Samovodene (Самоводене /bg/) is a village in Veliko Tarnovo Municipality, north-central Bulgaria.

== Geography ==
The village is located about 10 km north of Veliko Tarnovo. Near the village is the source of the river Rakovets.

=== Neighborhoods ===
The village is divided into three neighborhoods
- Inns (Bulgarian: Ханища)
- White Soil (Bulgarian: Бяла Пръст)
- Yoke (Bulgarian: Кобилица)

== Population ==

=== Religion ===
The Orthodox church "Saint Irina" was built in the 1840s. Christians.

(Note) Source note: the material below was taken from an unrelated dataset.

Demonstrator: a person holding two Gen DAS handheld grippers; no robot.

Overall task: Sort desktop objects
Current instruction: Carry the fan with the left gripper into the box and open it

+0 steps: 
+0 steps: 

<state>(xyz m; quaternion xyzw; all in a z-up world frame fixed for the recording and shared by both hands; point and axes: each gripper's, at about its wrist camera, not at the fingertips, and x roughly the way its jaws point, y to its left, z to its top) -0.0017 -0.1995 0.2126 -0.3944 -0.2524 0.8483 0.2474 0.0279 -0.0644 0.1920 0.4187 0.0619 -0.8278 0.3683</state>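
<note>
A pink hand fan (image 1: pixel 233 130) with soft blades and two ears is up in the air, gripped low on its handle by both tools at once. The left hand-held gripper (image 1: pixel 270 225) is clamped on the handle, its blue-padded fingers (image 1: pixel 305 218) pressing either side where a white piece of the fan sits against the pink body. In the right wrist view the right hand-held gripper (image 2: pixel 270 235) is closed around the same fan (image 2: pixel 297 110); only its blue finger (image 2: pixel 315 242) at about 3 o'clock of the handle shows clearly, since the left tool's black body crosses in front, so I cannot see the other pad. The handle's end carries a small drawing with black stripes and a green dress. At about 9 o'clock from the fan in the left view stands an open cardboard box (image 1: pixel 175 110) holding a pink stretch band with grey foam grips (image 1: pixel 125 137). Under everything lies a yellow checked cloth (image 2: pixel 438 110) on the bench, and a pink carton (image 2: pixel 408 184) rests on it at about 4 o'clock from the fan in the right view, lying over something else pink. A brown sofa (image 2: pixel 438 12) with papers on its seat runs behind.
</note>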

=== Families from the village Samovodene ===
  - Alakov (Алъкови)
  - Baychev (Байчеви)
  - Vachev (Вачеви)
  - Gantsarov (Ганцарови)
  - Glushkov (Глушкови)
  - Dankov (Данкови)
  - Evtimov (Евтимови)
  - Karadachev (Карадачеви)
  - Kovachev (Ковачеви)
  - Kukumeev (Кукумееви)
  - Maslyankov (Маслянкови)
  - Pangelov (Пангелови)
  - Patrikov (Патрикови)
  - Chuklev (Чуклеви)
  - Hinov (Хинови)
  - Glavanovi (Главанови)
  - Chonevi (Чоневи)
  - Kandevi (Къндеви)

== History ==
In the land of Samovodene revealed early Neolithic settlement (6000 BC on.. It is.). Remarkably open house with an area of 120 m². Studied is unique religious complex, consisting of a religious building, religious and cult pit shaft with a radius of 1.80 m and a depth of 12.80 meters incurred in connection with the ritual practices of the cult of the sun and the Great Mother Goddess. Another phenomenal finding a plastic image of a young girl on the wall of pottery aged 8400 years, modeled so skillfully that the outside environment undistorted by later construction activities layer could be assigned to the classical period of ancient times. This proves the existence of a division of labor and specialization in craft skills at an early Neolithic.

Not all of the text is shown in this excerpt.